PA, you make some very good points. I'd like to believe that crony capitalism and ham-fisted strategic "management" of foreign economies has ended. Unfortunately, just as the blueprint for their economic rise was Japan, their ability to deal with structural inefficiencies in a timely manner, IMHO will prove to be built upon the "Japanese Bank Reform" model.
As a result we have seen a large drop in capex by the Koreans over the last year and only a very slight recovery this year - only 20-30% of levels that we saw only two-three years ago. Anyone else who expects a sharp rebound are deluding themselves and unaware of the underlying change that we are going though in Asia.
Despite that, the Koreans are expected to double their capex this year. From SBN: Korean chip makers are expected to double their purchases of production equipment this year to $2.6 billion from $1.35 billion in 1998, Kim said. He said the bulk of the new gear would be to upgrade existing fabs, as chip makers aren't expected to launch any new plants this year.
semibiznews.com
Their capex is aimed at process technology, not expansion; however, one of the byproducts is "stealth expansion". Just ask Micron.
Now there was a certain analyst who postulated roughly a month ago that major process improvement initiatives could actually exacerbate the coming "shortage".

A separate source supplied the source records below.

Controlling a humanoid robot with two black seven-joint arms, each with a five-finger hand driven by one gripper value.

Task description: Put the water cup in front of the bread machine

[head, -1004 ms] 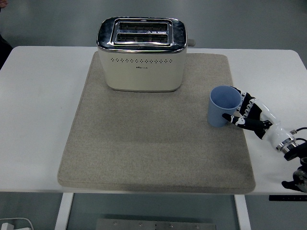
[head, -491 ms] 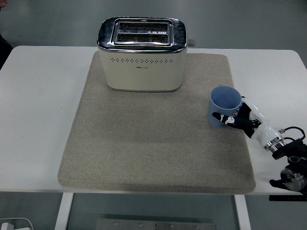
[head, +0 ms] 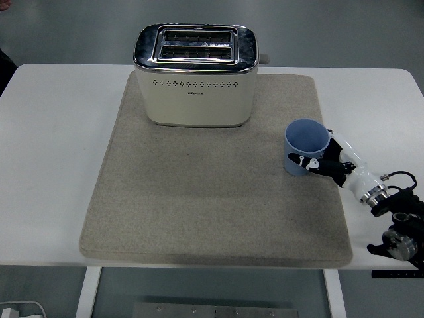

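Head view: upright blue cup point(head: 305, 147) in right hand point(head: 329, 162).

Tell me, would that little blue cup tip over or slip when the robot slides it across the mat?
The blue cup looks empty, so probably light and easy to tip. It seems rigid and smooth, so it might slip, though the right robot hand wraps its side. The grey mat looks textured and may drag at its base if pushed.
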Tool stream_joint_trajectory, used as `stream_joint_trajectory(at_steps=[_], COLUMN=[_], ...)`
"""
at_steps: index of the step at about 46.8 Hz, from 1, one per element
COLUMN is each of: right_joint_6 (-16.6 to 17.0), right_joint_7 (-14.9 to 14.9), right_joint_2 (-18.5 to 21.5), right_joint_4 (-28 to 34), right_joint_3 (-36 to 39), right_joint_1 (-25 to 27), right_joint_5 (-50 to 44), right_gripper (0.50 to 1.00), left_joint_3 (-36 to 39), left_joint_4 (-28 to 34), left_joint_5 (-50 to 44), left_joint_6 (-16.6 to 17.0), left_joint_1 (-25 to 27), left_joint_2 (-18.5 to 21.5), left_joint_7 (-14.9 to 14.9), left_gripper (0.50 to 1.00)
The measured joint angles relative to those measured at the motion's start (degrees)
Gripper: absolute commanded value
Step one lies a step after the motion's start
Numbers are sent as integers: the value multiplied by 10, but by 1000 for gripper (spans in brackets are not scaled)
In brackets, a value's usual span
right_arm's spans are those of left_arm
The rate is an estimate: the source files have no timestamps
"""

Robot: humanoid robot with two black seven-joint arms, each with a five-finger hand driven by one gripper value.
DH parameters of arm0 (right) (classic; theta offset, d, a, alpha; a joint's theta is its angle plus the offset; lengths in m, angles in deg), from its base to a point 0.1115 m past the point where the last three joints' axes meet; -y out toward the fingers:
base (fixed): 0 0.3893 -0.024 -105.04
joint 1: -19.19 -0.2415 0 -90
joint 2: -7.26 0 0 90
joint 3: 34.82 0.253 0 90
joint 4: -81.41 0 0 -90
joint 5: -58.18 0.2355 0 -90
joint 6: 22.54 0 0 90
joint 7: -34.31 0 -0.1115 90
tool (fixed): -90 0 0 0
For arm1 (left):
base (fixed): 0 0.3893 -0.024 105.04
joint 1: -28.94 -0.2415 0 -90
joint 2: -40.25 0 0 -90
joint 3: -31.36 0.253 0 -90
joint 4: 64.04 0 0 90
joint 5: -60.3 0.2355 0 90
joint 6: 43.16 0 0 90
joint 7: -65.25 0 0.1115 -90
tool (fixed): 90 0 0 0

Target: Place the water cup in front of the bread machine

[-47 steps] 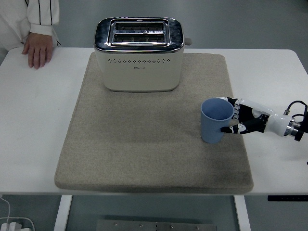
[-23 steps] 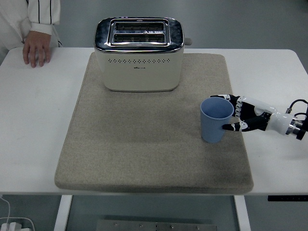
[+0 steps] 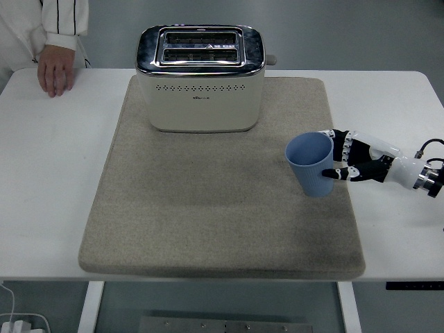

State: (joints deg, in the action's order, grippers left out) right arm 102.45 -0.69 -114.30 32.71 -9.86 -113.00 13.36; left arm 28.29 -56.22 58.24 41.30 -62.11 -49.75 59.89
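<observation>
The blue cup (image 3: 311,164) is sitting on the right side of the gray mat (image 3: 208,208), close to the mat's right edge. It is leaning a little, with its open top tipped toward the left. The cup is lower down and to the right of the bread machine (image 3: 200,76), well apart from it, not straight in front of it.

The right hand (image 3: 354,164) is coming in from the right side of the table and is touching the cup on its right side. Its fingers (image 3: 336,173) are curling around the cup's wall and squeezing it, so the hand is gripping the cup. The black and white arm is stretching back toward the right edge of the picture, low over the white table (image 3: 55,173).

The bread machine is standing at the far end of the mat, near the middle. It is cream colored with a shiny top and two long slots.

A person's hand (image 3: 55,68) is resting on the table at the far left corner, with a white sleeve above it. It is far away from the cup and the robot's hand.
</observation>
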Motion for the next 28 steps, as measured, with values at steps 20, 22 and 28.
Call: stream_joint_trajectory(at_steps=[20, 22, 28], right_joint_6=[0, 0, 0], right_joint_7=[0, 0, 0], right_joint_2=[5, 6, 25], right_joint_4=[1, 0, 0], right_joint_3=[23, 29, 36], right_joint_1=[5, 6, 7], right_joint_5=[16, 23, 59], right_gripper=[615, 613, 607], left_joint_3=[0, 0, 0], left_joint_4=[0, 0, 0], left_joint_5=[0, 0, 0], left_joint_6=[0, 0, 0], left_joint_1=[0, 0, 0], left_joint_2=[0, 0, 0], left_joint_7=[0, 0, 0], left_gripper=[1000, 1000, 1000])
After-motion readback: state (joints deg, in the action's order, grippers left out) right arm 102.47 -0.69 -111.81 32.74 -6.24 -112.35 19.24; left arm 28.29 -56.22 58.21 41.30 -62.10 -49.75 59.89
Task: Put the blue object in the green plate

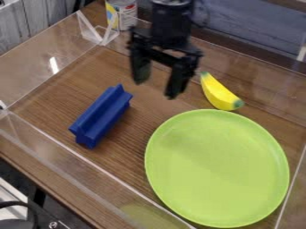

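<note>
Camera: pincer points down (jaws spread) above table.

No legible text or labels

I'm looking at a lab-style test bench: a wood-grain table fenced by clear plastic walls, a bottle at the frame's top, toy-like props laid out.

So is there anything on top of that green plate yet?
No. The green plate shows a bare surface all over; the blue object lies on the wood to its left and the banana just beyond its rim. What lies beneath the plate is covered.
</note>
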`<state>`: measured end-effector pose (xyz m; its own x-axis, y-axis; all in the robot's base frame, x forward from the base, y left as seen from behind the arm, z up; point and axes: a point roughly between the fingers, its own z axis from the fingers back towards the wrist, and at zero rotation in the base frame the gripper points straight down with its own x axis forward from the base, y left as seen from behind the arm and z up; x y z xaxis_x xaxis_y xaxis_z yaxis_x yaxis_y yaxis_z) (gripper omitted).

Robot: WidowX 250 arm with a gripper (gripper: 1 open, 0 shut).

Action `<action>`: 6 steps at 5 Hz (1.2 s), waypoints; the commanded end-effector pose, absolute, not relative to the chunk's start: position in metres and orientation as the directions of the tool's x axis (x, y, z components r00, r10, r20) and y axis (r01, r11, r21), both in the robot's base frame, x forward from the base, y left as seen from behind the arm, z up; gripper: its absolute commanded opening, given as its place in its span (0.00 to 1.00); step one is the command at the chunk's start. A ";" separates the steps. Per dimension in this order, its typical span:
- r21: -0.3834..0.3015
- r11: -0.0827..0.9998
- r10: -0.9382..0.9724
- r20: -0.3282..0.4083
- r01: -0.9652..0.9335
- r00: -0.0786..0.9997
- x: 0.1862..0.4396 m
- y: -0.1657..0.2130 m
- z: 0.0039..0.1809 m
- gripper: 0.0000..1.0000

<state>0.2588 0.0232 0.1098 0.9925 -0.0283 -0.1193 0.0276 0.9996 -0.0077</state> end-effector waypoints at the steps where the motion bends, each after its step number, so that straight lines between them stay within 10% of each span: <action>1: 0.017 0.999 -0.037 -0.049 0.038 0.998 0.245 0.051 0.118 1.00; 6: -0.004 0.999 -0.054 -0.024 0.054 0.998 0.233 0.089 0.067 1.00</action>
<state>0.2304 0.0845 0.0598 0.9966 -0.0650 -0.0512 0.0642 0.9978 -0.0168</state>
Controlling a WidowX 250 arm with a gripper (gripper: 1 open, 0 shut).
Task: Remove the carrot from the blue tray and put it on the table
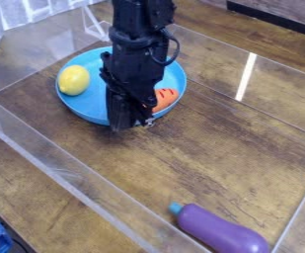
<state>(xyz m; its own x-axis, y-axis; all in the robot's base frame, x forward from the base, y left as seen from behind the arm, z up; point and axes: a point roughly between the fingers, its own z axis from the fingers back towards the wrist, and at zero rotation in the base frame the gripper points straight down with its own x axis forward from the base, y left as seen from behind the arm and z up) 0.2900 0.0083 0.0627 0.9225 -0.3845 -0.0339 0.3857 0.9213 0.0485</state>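
At the near rim of the blue tray (180, 70), the gripper (129, 121) points straight down with its jaws drawn together, tips low inside the dish. The carrot (167, 97) lies in the tray, touching or just beside the fingers on their right. Only its orange body shows, and the rest, leafy top included, is hidden behind the fingers. Its long axis is judged to run from the fingertips up and to the right. Whether the closed jaws pinch anything cannot be seen. A lemon (73, 79) rests at the tray's left, apart from the gripper. The coming move calls for a lift over the low rim, then travel to bare table (234, 138). An eggplant (221, 229) lies well apart at the near right, and clear plastic walls (56, 163) bound the surface.
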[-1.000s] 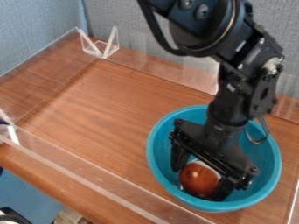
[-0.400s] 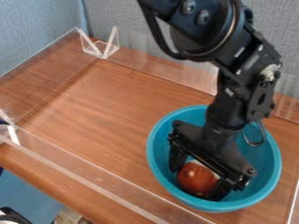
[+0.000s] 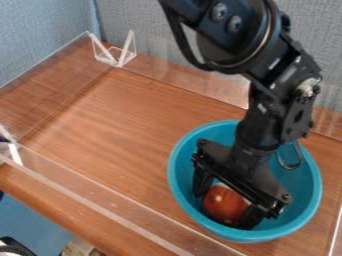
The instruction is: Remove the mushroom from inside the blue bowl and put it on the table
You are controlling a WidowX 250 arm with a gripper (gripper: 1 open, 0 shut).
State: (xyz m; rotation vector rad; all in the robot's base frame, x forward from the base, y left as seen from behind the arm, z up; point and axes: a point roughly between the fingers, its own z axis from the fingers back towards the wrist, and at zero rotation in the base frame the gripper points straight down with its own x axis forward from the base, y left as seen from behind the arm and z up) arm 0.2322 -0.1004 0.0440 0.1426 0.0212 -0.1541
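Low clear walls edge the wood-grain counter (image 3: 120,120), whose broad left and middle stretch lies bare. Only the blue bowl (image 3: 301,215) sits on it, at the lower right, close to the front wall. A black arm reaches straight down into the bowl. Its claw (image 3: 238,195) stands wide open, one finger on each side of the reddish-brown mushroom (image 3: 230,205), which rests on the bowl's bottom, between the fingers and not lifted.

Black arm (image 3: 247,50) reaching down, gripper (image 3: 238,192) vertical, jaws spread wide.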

(02/04/99, 10:53 a.m. EDT)
SAN FRANCISCO — With unit shipments now increasing faster than new DRAM capacity, a memory shortage could occur by next year, warned a semiconductor analyst from NationsBanc Montgomery Securities during the company's technology conference here. The shortfall of supply and demand will be exacerbated by less-effective die shrinks and a dwindling pool of DRAM vendors worldwide, said analyst Jonathan Joseph.
Speaking at the NationsBanc Montgomery Securities Technology Week Conference, Joseph noted that several memory vendors have either cut their production levels or exited the market altogether in the past year. While this has cut down the worldwide DRAM capacity, overall bit demand is continuing to swell, and the overcapacity situation that plagued the sector throughout 1998 is likely to be offset within the next 12 months.
Another factor is the current generation of die shrinks. While previous shrinks have led to a significant gain in die-per-wafer, Joseph noted that some Montgomery studies have indicated that the move from 0.25-micron technology to 0.21-micron manufacturing is currently yielding only 40 percent more memory bits per wafer. This is not enough to offset growing bit demand which is running at more than 80 percent annually, and increasing.
"It will be pretty interesting by the end of 1999," he said. "And we could enter a DRAM shortage in 2000." ...
semibiznews.com
I believe this would be the same Jon Joseph from Nations Banc Montgomery Securities who today cut MU from a Buy to a Hold.
have seen Motorola, TXN, Siemens, LG, Fujitsu, Hitachi, Nippon Steel Semiconductor, Oki Electric either announce, about to announce, imply or deny rumors that they will be withdrawing from production of commodity DRAM.
I don't know where outsourcing fits in, but in the case of Fujitsu, I'm pretty sure I remember seeing that they expected to outsource something like 40% of their DRAM "production" to either TSMC or UMC.
You're right that we're undergoing a significant shake-out, but once it's over with, we'll still have 5 large players in a cut-throat commodity market where unilateral pricing power is non-existent. Conceivably, collusion have a greater chance of working, but MU has shown no interest in the past at collusion.
The point that Sanford Berstein's Zlotnikov made recently in CMP is worth repeating. If Dan Niles' "investment thesis" is that MU will continue to rise in part due to "increase in memory per PC", he should take the time to understand what made this increase possible. What made it possible was largely the cratering of DRAM prices. There was some elasticity at the margins. I have a hard time understanding why the rate of increase in memory per PC would continue to be the same during a period of price stability in the absence of the same drivers that made 1995 possible. Windows made increasing memory per PC a largely inelastic decision (i.e. it had to be done). Maybe on the high-end, that proves to still be the case for some systems, but given what's been going on in the low-end, I'd expect a deceleration in the rate of memory per PC growth.